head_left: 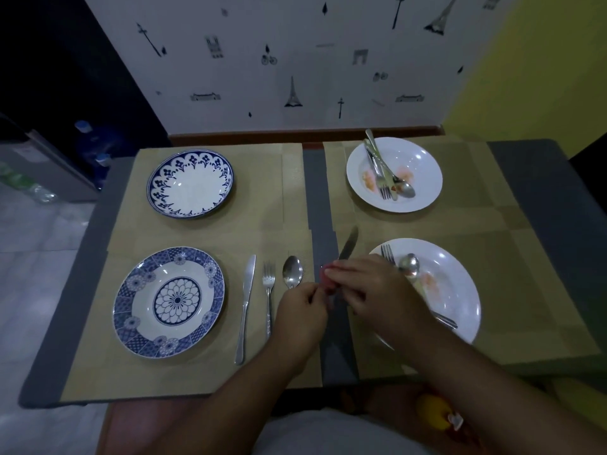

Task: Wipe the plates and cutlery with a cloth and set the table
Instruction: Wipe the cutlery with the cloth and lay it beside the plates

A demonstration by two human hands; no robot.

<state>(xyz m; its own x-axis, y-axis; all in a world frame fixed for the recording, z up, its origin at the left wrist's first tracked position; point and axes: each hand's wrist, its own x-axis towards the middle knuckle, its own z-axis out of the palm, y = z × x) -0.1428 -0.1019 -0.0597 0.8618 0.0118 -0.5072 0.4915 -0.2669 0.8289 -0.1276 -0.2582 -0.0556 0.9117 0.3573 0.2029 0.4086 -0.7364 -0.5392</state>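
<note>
Hands: lower centre of the frame, close together.
Left hand: fingers curled round the hidden handle of knife.
Right hand: fingers pinching pink cloth round the knife, blade pointing up-right.
Lower left: flowered plate; second knife, fork and spoon just right of it.
Lower right: smeared white plate.
Upper left: blue-rimmed plate.
Upper right: far white plate holding cutlery.

1. This is a home dining corner: a small grey table laid with 4 plates on woven placemats.
2. Wallpaper printed with Eiffel towers and bicycles backs the table, and a yellow wall adjoins it.
3. On the left, blue-capped water bottles stand by a pale tiled floor.
</note>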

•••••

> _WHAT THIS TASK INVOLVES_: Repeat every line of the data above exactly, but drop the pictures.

> _EXERCISE RESPONSE_:
head_left: 

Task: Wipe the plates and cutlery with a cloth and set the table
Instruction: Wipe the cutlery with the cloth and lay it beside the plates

A demonstration by two human hands; no robot.

<state>(xyz m; its own x-axis, y-axis; all in a world frame fixed for the recording, z up, its origin at the left wrist's first tracked position; point and axes: each hand's wrist, its own x-axis towards the middle knuckle, its own z-axis out of the palm, y = z × x) -0.1428 -0.1019 -0.0597 0.8618 0.0118 -0.5072 0.4915 -0.2669 0.8289 -0.1276 -0.2582 -0.0556 0.9117 0.3573 0.2029 0.4086 -0.7364 -0.5392</state>
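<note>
Hands: lower centre of the frame, close together.
Left hand: fingers curled round the hidden handle of knife.
Right hand: fingers pinching pink cloth round the knife, blade pointing up-right.
Lower left: flowered plate; second knife, fork and spoon just right of it.
Lower right: smeared white plate.
Upper left: blue-rimmed plate.
Upper right: far white plate holding cutlery.

1. This is a home dining corner: a small grey table laid with 4 plates on woven placemats.
2. Wallpaper printed with Eiffel towers and bicycles backs the table, and a yellow wall adjoins it.
3. On the left, blue-capped water bottles stand by a pale tiled floor.
</note>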

Nothing more remains in this exercise.